Earlier I commented on John “you cunt” McCain’s tactic of attempting to equate Barack Obama with Jimmy Carter. Peculiar because Carter, widely held in contempt during his presidency, has become quite admired since; peculiar because so many of his unpopular policies have proven wise and prescient, especially his attempts to wean us off of oil; peculiar because Obama so little resembles Carter in appearance, demographic appeal, or policy; peculiar above all because Carter was president so long ago that painting him as emblematic of Democratic folly does more to highlight McCain’s own advancing age than to denigrate Obama’s youthful idealism.

Perhaps he or his staff realized quickly—if not quite quickly enough—that the tactic wasn’t going to work, because it dropped from sight within a week. Snarky punditry was probably a big hint; McCain is sensitive to looking like a boob in ways Bush could never be. But maybe there was another reason.

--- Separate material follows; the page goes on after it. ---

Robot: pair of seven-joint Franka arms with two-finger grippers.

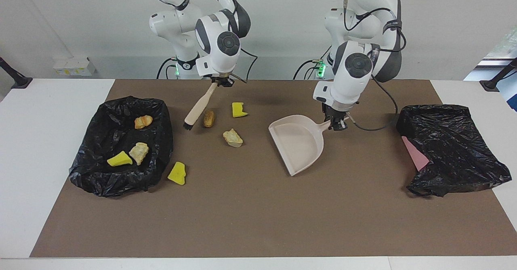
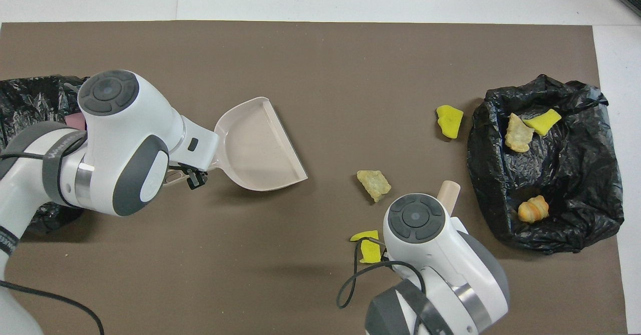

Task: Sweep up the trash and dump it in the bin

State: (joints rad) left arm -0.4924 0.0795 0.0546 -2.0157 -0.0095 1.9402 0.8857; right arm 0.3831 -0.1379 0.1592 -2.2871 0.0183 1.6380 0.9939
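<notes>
Facing view: my right gripper (image 1: 220,83) is clenched on the pale wooden handle of a brush (image 1: 196,108), slanted so its dark bristles meet the brown mat (image 1: 250,221) between the black-lined bin (image 1: 161,141) and the orange-brown lump (image 1: 209,118). I judge that slant lets me push the lump toward the pan. My left gripper (image 1: 336,123) is clamped on the stub handle of the beige plastic dustpan (image 1: 298,143), which sits near the mat's middle, its flat open lip turned toward the right arm's end of the mat and the loose trash, ready to receive it. Still on the mat are a notched yellow spongy piece (image 1: 239,109), a pale rock-like lump (image 1: 233,138) and a second yellow chunk (image 1: 177,173) just beside the bin. Three pieces already lie in the crinkled liner near the mat's edge at the right arm's end. A second glossy black bag (image 1: 452,149) with a flat pink sheet (image 1: 415,153) slumps at the left arm's end.

Overhead view: my right arm's wrist hides most of the brush; only its rounded handle end (image 2: 448,195) shows, close to the bin (image 2: 481,185). The dustpan (image 2: 258,144) is smooth and shallow, walled on three sides, and empty. The rough beige lump (image 2: 374,184) lies between pan and brush; the orange-brown lump is hidden.
</notes>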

McCain named Phil Gramm, he of the golden parachute, as his financial advisor. (A bad sign for a candidate who admits to a weak grasp of economics.) Gramm shot his mouth off last week in a claim that there was nothing wrong with our economy. The statement echoes one of Carter’s own greatest embarrassments, under very similar circumstances. When Carter characterized our economy as essentially sound, but suffering under a cloud of irrational despair, a “malaise,” he was roundly derided for this attempt to brush off a very real combination of inflation and stagnation as imaginary, although Reagan was worshipped soon after for saying essentially the same thing in his “morning in America” campaign. It’s all in the delivery, I guess—Carter seemed to be pleading where Reagan was commanding.

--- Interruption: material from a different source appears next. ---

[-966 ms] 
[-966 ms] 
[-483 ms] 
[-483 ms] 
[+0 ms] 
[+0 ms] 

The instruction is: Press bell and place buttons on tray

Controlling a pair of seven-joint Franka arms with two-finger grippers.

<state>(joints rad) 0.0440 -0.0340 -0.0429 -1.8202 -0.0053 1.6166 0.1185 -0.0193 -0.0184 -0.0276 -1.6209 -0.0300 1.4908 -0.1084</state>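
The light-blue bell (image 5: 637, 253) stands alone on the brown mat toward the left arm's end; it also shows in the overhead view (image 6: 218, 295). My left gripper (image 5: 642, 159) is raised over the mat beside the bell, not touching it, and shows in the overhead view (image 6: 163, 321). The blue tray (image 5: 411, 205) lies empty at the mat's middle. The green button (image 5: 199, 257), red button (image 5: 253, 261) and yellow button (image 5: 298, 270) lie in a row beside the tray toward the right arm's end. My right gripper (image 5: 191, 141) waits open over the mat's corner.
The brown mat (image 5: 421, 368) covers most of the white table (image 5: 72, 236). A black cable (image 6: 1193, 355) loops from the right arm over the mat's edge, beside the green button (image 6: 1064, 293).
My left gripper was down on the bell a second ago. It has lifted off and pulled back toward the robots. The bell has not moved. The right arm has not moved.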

Gramm, of course, is a post-Reagan Republican, so, like the neocons who have grown used to unchallenged power, chose to accompany his malaise speech with abuse. Everything is fine, says Gramm, and those who think otherwise are just a bunch of whiners. (Easy for Gramm to say to losers like you; he has feathered his nest quite well with consulting and lobbying jobs from the banking firms he championed in the Senate. Also, his wife was on the Enron board of directors when he pushed legislation making the Enron scandal possible. So suck it up, whiner.)

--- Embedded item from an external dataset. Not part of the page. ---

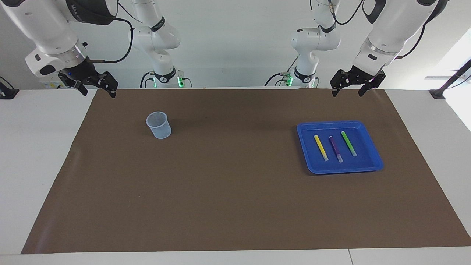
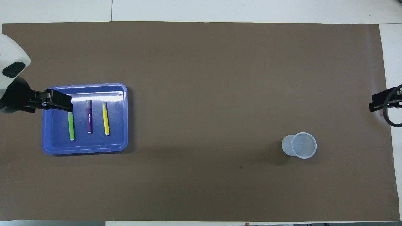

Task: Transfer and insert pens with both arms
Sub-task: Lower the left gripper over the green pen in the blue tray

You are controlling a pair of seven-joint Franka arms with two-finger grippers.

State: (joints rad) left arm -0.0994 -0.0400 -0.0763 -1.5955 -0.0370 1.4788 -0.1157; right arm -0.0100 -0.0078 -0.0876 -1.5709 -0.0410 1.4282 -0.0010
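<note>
Facing view: both tools, left tool (image 1: 349, 87) and right tool (image 1: 96, 87), hang released; light, stiff, slippery pens (image 1: 335, 148) want a mid-barrel pinch.

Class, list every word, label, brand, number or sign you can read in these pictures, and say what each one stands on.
Dark band on the right arm's upper joint: white lettering, cut off and too blurred to read.
Slim purple marker pen in the blue plastic tray: a pale printed line, too small to read.
Nothing else carries text.

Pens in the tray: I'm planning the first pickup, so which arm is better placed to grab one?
Left. The left gripper hangs, fingers open, at the blue tray's end of the table, where the pens lie; the right gripper waits at the cup's end.
</note>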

Which does indeed leave the candidates in a situation much like Carter-Reagan showdown—with McCain on the wrong side. Both are saying the economy is basically okay, but place different spins upon it. Obama, with his message of hope and looking toward the future, is free to point to serious problems and lay blame where it belongs, promising better when he’s in office; McCain, trying to hold onto his base, is in the uncomfortable position of trying to explain why the current situation isn’t so bad, and why it isn’t his fault, anyway. Which leaves McCain looking more like Carter than the opponent he hopes to define.